## Work to complete
The records below are to be restated word for word, with their images omitted.
+--
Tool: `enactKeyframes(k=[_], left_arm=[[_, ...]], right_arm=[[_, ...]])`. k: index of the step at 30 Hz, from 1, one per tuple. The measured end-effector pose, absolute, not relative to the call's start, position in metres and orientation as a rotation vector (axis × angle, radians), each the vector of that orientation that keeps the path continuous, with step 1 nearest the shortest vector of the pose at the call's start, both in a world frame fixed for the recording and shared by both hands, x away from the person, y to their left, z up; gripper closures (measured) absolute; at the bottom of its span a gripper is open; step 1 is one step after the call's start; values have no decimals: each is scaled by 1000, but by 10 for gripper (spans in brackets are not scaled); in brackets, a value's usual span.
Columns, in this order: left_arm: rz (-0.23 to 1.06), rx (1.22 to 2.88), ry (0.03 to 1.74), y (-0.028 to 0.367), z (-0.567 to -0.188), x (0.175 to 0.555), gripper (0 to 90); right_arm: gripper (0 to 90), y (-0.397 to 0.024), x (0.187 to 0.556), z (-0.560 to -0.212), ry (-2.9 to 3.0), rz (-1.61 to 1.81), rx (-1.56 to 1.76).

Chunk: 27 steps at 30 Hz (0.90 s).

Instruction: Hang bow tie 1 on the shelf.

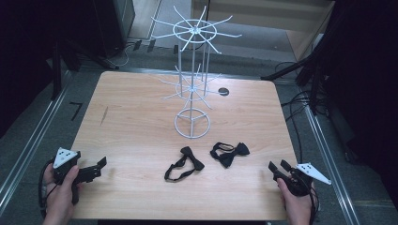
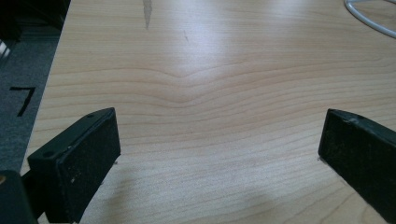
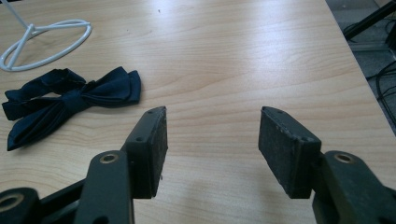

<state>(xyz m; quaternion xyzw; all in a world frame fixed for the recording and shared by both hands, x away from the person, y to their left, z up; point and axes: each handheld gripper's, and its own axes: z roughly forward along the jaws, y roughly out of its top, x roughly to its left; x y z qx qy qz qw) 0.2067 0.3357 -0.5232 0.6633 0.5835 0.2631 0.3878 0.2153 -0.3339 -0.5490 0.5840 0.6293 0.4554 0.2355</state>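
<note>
Jaws on both tools stand apart with nothing between them. The right gripper has its pads partly spread over bare wood, and the left gripper has its pads spread wider, also over bare wood.

Two bow ties lie on the table between the tools: the right bow tie is the nearer one to the right gripper, just ahead and inward of it, and the left bow tie, with its strap curled in a loop, lies mid-table. Behind them stands the white wire rack, its arms bare.

Risks, as I judge them: the ties are soft and flat, so a pinch could catch only the strap and leave the bow dangling or slipping out. The right jaws, half spread, may ride over the bunched fabric and push it instead of straddling it. The rack is light and tall; a knock on an arm or the ring base could spin or tip it. The arms are thin, so a strap loop could miss and drop.

Each hand grips its tool from below near the front edge, the left hand at the left corner, the right hand at the right. Both tools are low, pointing forward and slightly inward.
</note>
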Motion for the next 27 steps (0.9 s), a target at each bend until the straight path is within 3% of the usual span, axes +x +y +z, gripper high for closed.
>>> enactKeyframes(k=[27], left_arm=[[651, 1664, 1447, 337, -523, 207, 0]], right_arm=[[430, -269, 213, -523, 1830, 1331, 1447]])
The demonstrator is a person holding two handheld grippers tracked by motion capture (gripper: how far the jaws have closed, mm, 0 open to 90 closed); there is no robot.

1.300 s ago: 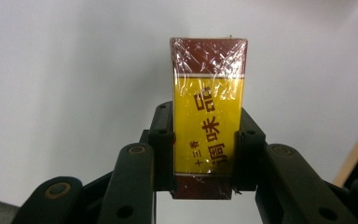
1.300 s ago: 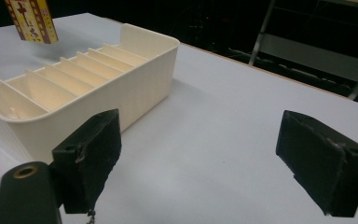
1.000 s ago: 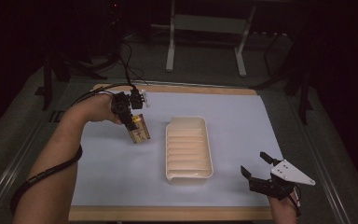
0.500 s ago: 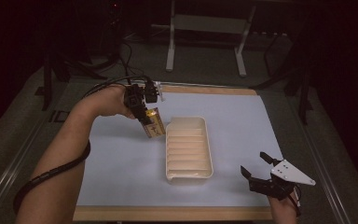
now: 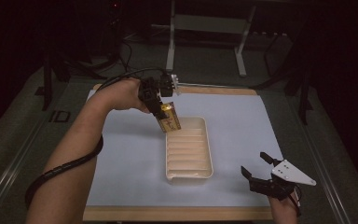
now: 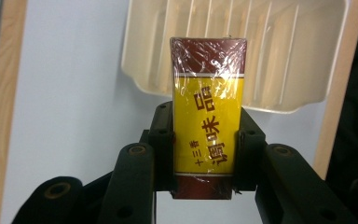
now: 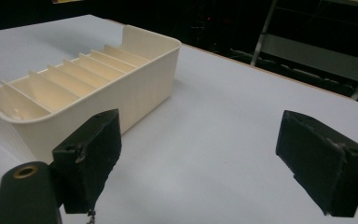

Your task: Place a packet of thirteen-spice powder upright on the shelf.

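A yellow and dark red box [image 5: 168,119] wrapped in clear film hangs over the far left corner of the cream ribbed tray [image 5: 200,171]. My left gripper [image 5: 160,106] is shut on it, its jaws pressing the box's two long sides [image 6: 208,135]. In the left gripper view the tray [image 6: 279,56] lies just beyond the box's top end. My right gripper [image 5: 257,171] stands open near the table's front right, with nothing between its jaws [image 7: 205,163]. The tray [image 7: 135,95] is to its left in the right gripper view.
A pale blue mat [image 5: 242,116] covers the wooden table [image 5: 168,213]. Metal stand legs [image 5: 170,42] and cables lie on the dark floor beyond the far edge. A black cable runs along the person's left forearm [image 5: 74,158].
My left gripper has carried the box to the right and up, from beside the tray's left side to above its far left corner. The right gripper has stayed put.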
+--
## Result for this task
Tool: `enactKeyframes(k=[_], left_arm=[[_, ...]], right_arm=[[_, ...]])`. k: index of the step at 30 Hz, from 1, one per tuple. The measured end-effector pose, absolute, not relative to the call's start, position in metres and orientation as a rotation vector (axis × angle, radians), each the vector of that orientation that keeps the path continuous, with step 1 nearest the shortest vector of the pose at the call's start, both in a world frame fixed for the recording and shared by both hands, x away from the person, y to their left, z up; gripper closures (measured) absolute; at the bottom of its span a gripper is open; step 1 is one step after the call's start; values have no decimals: each is scaled by 1000, but by 10 for gripper (spans in brackets are not scaled); in brackets, a value's usual span.
Columns, in this order: left_arm: rz (-0.23 to 1.06), rx (1.22 to 2.88), ry (0.03 to 1.74), y (-0.028 to 0.367), z (-0.567 to -0.188), x (0.175 to 0.555), gripper (0 to 90); right_arm: gripper (0 to 90), y (-0.397 to 0.024), x (0.187 to 0.556), z (-0.560 to -0.212), ry (-2.9 to 3.0), rz (-1.61 to 1.81), rx (-1.56 to 1.76).

Chunk: 27 steps at 30 Hz (0.90 s).

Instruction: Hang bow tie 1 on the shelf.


<state>(xyz m; quaternion xyzw; all in a world frame fixed for the recording and shared by both hands, x away from the person, y to their left, z up; point and axes: each handheld gripper's, and its own axes: z roughly forward along the jaws, y roughly out of its top, x roughly to its left; x y z qx qy qz qw) 0.2067 0.3357 -0.5232 0.6633 0.5835 0.2631 0.3878 0.2153 -0.3339 -0.5490 0.5840 0.6293 0.4554 0.2355</state>
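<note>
Jaws on both tools stand apart with nothing between them. The right gripper has its pads partly spread over bare wood, and the left gripper has its pads spread wider, also over bare wood.

Two bow ties lie on the table between the tools: the right bow tie is the nearer one to the right gripper, just ahead and inward of it, and the left bow tie, with its strap curled in a loop, lies mid-table. Behind them stands the white wire rack, its arms bare.

Risks, as I judge them: the ties are soft and flat, so a pinch could catch only the strap and leave the bow dangling or slipping out. The right jaws, half spread, may ride over the bunched fabric and push it instead of straddling it. The rack is light and tall; a knock on an arm or the ring base could spin or tip it. The arms are thin, so a strap loop could miss and drop.

Each hand grips its tool from below near the front edge, the left hand at the left corner, the right hand at the right. Both tools are low, pointing forward and slightly inward.
</note>
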Motion for the next 27 steps (0.9 s), a target at each bend until the straight path is within 3% of the usual span, axes +x +y +z, gripper high for closed.
>>> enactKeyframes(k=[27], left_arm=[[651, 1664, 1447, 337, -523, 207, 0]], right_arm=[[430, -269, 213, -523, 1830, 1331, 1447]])
The demonstrator is a person holding two handheld grippers tracked by motion capture (gripper: how far the jaws have closed, mm, 0 open to 90 closed); there is no robot.

1.300 s ago: 
1.300 s ago: 
1.000 s ago: 
0.500 s ago: 
now: 
now: 
now: 

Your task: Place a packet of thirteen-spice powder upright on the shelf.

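A yellow and dark red box [image 5: 168,119] wrapped in clear film hangs over the far left corner of the cream ribbed tray [image 5: 200,171]. My left gripper [image 5: 160,106] is shut on it, its jaws pressing the box's two long sides [image 6: 208,135]. In the left gripper view the tray [image 6: 279,56] lies just beyond the box's top end. My right gripper [image 5: 257,171] stands open near the table's front right, with nothing between its jaws [image 7: 205,163]. The tray [image 7: 135,95] is to its left in the right gripper view.
A pale blue mat [image 5: 242,116] covers the wooden table [image 5: 168,213]. Metal stand legs [image 5: 170,42] and cables lie on the dark floor beyond the far edge. A black cable runs along the person's left forearm [image 5: 74,158].
My left gripper has carried the box to the right and up, from beside the tray's left side to above its far left corner. The right gripper has stayed put.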

The response to the exercise is complete.